> _Exercise instructions_
Your task is to repeat the lines below exactly, excluding any pictures they contain.

> _Data_
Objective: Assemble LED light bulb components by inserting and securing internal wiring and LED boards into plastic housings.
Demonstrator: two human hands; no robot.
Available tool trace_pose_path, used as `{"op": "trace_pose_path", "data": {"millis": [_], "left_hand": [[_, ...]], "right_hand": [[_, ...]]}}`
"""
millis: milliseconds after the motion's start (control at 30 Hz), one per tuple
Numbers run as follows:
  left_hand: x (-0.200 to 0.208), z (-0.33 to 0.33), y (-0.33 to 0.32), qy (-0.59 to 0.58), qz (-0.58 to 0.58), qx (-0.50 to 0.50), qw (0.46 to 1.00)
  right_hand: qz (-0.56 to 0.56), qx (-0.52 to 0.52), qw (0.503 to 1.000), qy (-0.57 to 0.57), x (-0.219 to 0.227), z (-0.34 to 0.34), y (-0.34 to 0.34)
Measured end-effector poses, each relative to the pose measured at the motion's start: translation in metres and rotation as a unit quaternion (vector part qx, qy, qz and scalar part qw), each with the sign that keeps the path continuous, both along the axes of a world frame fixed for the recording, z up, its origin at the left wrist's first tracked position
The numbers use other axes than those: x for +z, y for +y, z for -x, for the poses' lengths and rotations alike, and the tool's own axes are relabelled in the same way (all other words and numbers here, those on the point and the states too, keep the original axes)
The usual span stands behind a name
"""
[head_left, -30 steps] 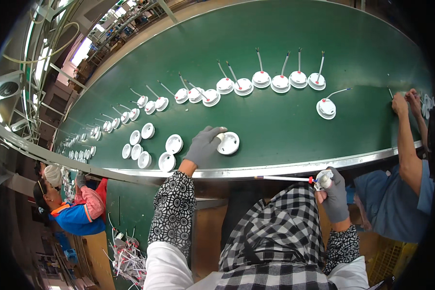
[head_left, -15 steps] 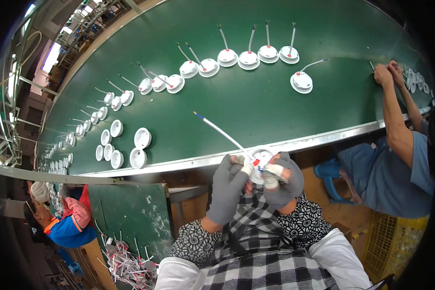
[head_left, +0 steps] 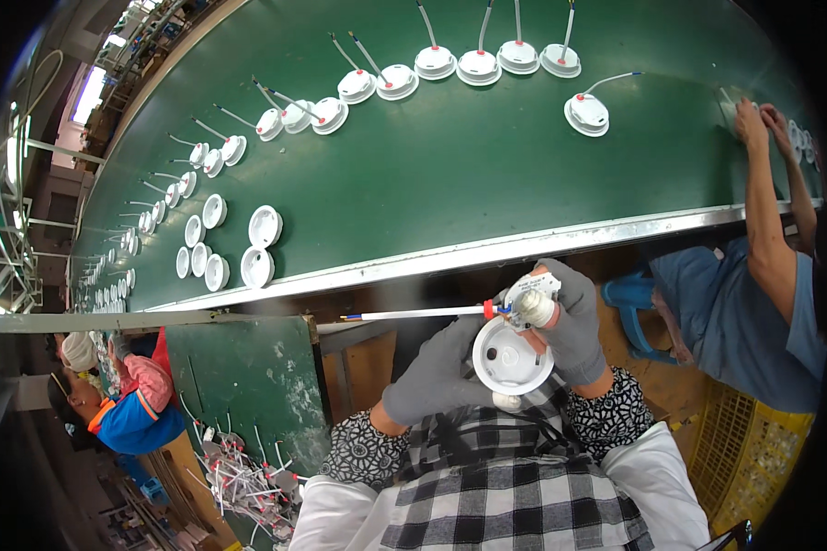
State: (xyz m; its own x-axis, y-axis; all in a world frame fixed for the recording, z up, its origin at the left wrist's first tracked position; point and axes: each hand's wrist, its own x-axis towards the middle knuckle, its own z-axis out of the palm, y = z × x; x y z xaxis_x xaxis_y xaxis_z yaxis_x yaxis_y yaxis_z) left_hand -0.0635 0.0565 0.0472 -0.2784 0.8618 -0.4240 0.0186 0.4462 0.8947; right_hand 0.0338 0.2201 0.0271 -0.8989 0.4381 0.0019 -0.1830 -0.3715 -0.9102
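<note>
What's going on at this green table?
A person is working with two gloved hands. The left hand holds a white round cup, open side up, while the right hand grips a small board with a white cable at the cup's rim; the board is not inside it. On the green table, cabled white pieces stand in a long row, and open cups sit near the edge. Another person works at the right.

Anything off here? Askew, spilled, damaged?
One wired unit sits apart, nearer the person than the right end of the row of wired units. On the side table, cabled parts lie in a tangled heap. No spill shows; the white cup in the left hand shows no obvious damage.
</note>
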Motion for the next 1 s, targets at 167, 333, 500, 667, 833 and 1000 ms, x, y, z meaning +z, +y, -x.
{"op": "trace_pose_path", "data": {"millis": [167,333,500,667,833,1000], "left_hand": [[0.006,-0.007,-0.017,0.183,-0.048,0.165,0.968],[0.003,-0.003,-0.040,0.285,-0.034,0.268,0.920],[-0.002,-0.007,-0.048,0.357,-0.031,0.277,0.891],[-0.006,-0.009,-0.051,0.404,-0.029,0.267,0.874],[-0.009,-0.009,-0.049,0.486,-0.053,0.233,0.841],[-0.004,-0.016,-0.045,0.567,-0.090,0.140,0.807]], "right_hand": [[0.028,-0.111,0.993,0.028,0.015,-0.031,0.000],[-0.067,-0.015,0.995,-0.077,0.031,-0.071,0.011],[-0.263,-0.035,0.963,-0.054,0.031,-0.065,0.004],[-0.244,0.012,0.969,-0.039,0.038,-0.058,-0.006],[-0.367,0.009,0.930,-0.033,0.036,-0.052,-0.015],[-0.388,0.101,0.908,-0.121,0.043,-0.036,-0.021]]}}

> _Result of this exercise_
Objective: Assemble LED light bulb components by inserting and securing internal wiring and LED boards into plastic housings.
Demonstrator: two human hands; no robot.
Available tool trace_pose_path, used as `{"op": "trace_pose_path", "data": {"millis": [_], "left_hand": [[_, ...]], "right_hand": [[_, ...]]}}`
"""
millis: milliseconds after the motion's start (control at 30 Hz), one per tuple
Numbers run as follows:
  left_hand: x (-0.200 to 0.208), z (-0.33 to 0.33), y (-0.33 to 0.32), qy (-0.59 to 0.58), qz (-0.58 to 0.58), qx (-0.50 to 0.50), qw (0.46 to 1.00)
  right_hand: qz (-0.56 to 0.56), qx (-0.52 to 0.52), qw (0.503 to 1.000), qy (-0.57 to 0.57), x (-0.219 to 0.227), z (-0.34 to 0.34), y (-0.34 to 0.34)
Measured end-effector poses, each relative to the pose measured at the motion's start: translation in metres and rotation as a unit quaternion (vector part qx, qy, qz and scalar part qw), each with the sign that keeps the path continuous, both along the axes of a world frame fixed for the recording, z up, its origin at the left wrist's first tracked position
The numbers use other axes than those: x for +z, y for +y, z for -x, for the poses' lengths and rotations alike, and the tool's own axes are relabelled in the same way (all other words and numbers here, those on the point and the states too, keep the original axes)
The usual span stands behind a name
"""
[head_left, -30 steps] 
[head_left, -15 steps] 
[head_left, +0 steps] 
State: (xyz m; its own x-axis, y-axis; all in a world frame fixed for the recording, z up, its origin at the left wrist's first tracked position; point and axes: each hand's wrist, its own x-axis towards the middle knuckle, its own z-axis out of the palm, y = z × x; x y z xaxis_x xaxis_y xaxis_z yaxis_x yaxis_y yaxis_z) left_hand -0.0635 0.0565 0.0472 -0.2784 0.8618 -0.4240 0.0186 0.4462 0.8947; right_hand 0.0338 0.2201 0.0271 -0.8989 0.4381 0.0019 -0.1830 -0.3715 -0.9102
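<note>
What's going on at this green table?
A person is working with two gloved hands. The left hand holds a white round cup, open side up, while the right hand grips a small board with a white cable at the cup's rim; the board is not inside it. On the green table, cabled white pieces stand in a long row, and open cups sit near the edge. Another person works at the right.

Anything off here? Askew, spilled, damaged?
One wired unit sits apart, nearer the person than the right end of the row of wired units. On the side table, cabled parts lie in a tangled heap. No spill shows; the white cup in the left hand shows no obvious damage.
</note>
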Motion for the next 1 s, targets at 167, 333, 500, 667, 833 and 1000 ms, x, y, z meaning +z, +y, -x.
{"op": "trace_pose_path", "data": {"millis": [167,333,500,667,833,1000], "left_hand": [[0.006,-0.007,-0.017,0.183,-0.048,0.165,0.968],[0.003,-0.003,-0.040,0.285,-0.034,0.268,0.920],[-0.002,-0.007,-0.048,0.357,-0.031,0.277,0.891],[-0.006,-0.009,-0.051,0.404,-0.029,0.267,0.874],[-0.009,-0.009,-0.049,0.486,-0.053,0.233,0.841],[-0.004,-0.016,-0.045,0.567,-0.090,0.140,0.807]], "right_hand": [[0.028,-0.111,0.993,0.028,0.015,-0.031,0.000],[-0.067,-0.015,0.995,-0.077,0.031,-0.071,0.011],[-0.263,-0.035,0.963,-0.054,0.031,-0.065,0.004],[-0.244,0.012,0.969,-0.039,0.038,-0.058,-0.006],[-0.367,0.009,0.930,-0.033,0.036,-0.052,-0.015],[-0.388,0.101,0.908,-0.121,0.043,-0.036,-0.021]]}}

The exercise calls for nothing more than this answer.